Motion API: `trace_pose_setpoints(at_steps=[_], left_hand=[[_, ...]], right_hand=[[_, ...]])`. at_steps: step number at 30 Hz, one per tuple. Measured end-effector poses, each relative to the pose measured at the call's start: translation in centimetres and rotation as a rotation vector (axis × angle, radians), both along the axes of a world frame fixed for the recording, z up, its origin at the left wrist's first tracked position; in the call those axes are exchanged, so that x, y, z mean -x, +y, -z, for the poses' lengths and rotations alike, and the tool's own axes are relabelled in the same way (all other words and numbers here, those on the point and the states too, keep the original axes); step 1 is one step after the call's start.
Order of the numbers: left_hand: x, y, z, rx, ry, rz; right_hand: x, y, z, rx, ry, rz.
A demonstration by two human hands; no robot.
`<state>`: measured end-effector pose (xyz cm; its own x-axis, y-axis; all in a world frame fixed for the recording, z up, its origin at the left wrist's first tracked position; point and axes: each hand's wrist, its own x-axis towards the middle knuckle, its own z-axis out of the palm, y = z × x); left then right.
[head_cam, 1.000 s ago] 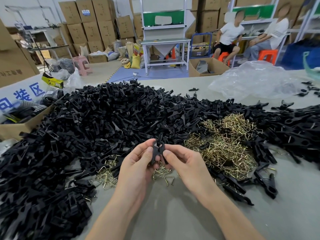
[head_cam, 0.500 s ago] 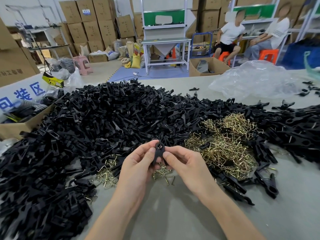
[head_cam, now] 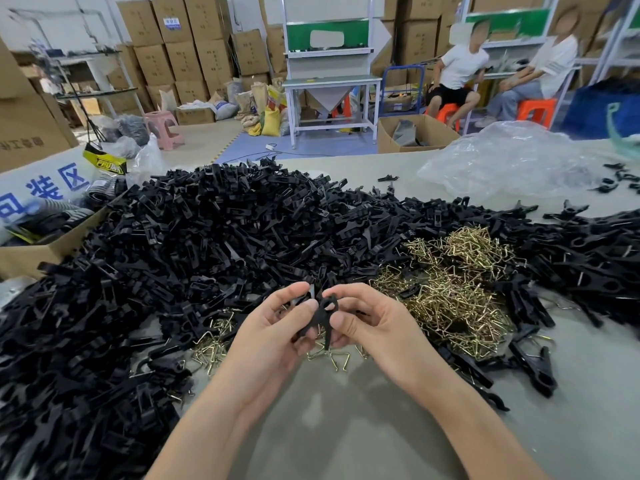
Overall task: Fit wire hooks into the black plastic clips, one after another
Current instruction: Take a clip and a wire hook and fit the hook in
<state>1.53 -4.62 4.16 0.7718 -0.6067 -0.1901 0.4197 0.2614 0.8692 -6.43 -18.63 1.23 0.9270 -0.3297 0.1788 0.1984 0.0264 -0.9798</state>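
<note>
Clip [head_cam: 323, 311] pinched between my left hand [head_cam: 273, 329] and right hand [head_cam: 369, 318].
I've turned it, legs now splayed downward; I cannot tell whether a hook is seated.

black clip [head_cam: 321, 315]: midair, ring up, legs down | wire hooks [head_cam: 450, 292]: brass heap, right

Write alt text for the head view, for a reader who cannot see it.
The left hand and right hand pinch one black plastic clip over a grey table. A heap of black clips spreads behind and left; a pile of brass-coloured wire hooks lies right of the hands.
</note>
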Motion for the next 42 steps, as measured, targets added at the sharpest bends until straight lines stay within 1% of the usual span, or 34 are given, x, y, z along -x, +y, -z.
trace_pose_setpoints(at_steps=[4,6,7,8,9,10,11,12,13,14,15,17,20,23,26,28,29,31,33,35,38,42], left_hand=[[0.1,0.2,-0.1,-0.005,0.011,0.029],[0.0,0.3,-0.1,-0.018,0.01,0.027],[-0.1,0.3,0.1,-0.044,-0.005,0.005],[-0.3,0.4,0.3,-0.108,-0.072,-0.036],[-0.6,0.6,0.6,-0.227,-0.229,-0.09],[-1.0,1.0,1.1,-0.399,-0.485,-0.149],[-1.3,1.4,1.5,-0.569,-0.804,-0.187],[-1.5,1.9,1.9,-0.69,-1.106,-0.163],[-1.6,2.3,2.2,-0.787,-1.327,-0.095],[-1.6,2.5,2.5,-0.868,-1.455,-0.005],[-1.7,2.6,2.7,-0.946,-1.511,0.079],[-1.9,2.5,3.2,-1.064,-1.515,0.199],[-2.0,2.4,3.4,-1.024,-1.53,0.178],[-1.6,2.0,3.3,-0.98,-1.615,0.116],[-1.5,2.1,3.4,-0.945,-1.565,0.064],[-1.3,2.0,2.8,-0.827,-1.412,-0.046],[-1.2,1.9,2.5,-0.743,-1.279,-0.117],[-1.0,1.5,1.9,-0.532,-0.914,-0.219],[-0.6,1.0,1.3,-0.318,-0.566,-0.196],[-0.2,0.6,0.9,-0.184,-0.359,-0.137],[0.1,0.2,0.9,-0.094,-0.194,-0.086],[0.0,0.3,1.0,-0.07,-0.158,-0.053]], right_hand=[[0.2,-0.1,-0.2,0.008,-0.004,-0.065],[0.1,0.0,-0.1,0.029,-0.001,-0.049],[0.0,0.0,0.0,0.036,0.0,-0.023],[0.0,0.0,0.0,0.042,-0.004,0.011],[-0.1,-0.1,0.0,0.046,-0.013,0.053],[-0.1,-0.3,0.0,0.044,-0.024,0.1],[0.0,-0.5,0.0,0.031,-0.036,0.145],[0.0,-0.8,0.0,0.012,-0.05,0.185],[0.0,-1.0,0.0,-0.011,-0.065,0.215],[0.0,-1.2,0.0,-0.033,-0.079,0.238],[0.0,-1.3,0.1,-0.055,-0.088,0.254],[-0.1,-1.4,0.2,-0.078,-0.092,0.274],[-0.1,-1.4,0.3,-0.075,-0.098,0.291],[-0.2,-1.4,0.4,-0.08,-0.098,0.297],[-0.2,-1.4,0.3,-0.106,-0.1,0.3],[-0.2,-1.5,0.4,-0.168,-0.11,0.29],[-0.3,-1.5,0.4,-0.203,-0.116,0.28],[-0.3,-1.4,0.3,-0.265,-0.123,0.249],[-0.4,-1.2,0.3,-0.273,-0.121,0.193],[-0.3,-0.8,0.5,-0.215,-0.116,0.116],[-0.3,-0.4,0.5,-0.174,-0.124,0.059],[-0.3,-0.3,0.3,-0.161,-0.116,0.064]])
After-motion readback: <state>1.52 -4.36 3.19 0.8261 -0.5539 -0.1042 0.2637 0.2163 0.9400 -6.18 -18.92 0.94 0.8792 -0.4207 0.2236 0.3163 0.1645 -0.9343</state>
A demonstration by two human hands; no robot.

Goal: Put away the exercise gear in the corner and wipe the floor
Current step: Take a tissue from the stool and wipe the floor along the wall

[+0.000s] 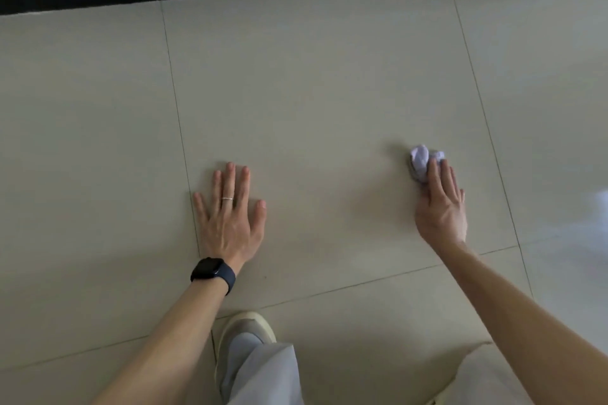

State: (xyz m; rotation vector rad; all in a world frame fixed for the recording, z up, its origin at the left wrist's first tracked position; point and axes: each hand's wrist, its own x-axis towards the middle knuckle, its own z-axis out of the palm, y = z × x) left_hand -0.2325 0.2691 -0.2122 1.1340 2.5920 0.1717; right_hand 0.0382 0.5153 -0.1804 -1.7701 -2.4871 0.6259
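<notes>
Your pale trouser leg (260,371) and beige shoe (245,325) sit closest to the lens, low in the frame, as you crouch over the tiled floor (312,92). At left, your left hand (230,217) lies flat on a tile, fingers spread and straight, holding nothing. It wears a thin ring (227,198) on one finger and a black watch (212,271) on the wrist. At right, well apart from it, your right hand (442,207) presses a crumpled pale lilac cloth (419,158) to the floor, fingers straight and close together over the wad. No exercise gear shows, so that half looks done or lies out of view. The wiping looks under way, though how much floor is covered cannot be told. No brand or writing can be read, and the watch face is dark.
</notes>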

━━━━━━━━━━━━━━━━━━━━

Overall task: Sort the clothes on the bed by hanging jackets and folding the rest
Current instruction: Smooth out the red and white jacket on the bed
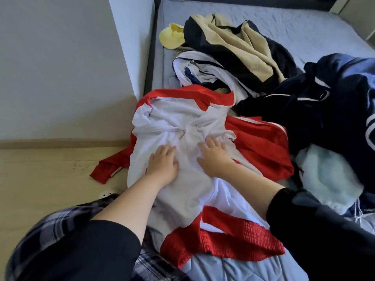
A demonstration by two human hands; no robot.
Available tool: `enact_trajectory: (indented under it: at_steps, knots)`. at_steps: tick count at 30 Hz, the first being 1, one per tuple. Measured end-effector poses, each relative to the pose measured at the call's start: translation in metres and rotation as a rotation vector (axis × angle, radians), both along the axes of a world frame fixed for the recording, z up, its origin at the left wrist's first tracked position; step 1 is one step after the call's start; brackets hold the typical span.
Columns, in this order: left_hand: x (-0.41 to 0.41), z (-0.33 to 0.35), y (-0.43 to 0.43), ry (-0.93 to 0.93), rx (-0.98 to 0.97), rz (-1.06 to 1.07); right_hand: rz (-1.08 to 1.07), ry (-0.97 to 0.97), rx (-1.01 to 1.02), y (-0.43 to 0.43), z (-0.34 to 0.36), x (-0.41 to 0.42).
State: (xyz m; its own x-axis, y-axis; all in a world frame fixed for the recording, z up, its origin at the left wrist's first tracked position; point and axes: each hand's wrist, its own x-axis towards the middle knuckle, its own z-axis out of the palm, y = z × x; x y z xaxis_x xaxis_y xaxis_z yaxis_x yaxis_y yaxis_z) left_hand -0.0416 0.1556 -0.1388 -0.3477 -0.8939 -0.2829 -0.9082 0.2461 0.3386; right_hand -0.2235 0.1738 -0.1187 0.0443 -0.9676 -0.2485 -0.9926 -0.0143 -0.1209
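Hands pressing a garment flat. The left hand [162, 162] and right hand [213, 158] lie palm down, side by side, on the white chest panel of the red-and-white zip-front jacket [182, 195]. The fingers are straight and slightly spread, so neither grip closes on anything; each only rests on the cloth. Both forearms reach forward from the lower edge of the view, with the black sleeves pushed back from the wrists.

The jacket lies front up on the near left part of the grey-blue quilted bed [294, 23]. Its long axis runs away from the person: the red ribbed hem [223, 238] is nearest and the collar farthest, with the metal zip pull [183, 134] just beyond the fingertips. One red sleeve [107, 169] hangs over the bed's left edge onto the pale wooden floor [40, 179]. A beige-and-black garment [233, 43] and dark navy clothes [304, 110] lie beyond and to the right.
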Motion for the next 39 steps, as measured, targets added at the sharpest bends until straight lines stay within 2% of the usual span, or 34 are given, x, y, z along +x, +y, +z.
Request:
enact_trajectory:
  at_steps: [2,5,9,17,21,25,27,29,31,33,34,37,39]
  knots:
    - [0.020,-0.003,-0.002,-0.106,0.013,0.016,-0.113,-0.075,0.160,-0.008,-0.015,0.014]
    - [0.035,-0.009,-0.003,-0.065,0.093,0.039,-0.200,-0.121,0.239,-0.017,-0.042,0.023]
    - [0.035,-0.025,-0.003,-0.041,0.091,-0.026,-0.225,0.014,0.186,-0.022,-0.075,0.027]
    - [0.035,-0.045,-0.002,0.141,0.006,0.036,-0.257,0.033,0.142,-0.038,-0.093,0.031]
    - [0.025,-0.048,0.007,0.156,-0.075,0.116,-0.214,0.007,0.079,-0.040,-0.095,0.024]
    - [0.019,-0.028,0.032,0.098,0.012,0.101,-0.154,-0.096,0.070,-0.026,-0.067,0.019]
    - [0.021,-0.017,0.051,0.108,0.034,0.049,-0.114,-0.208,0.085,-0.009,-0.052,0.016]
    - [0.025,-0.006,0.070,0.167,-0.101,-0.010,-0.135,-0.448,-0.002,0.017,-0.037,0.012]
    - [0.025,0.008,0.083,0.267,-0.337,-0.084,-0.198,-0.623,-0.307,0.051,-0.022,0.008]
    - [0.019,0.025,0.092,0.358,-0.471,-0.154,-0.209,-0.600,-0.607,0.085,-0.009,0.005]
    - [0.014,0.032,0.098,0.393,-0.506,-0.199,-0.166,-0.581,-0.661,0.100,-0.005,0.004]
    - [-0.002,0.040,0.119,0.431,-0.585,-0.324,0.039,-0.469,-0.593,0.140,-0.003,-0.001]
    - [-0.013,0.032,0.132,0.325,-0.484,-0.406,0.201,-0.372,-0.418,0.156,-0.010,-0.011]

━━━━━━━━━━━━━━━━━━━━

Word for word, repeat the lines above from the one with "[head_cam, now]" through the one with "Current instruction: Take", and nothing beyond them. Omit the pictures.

[head_cam, now] 
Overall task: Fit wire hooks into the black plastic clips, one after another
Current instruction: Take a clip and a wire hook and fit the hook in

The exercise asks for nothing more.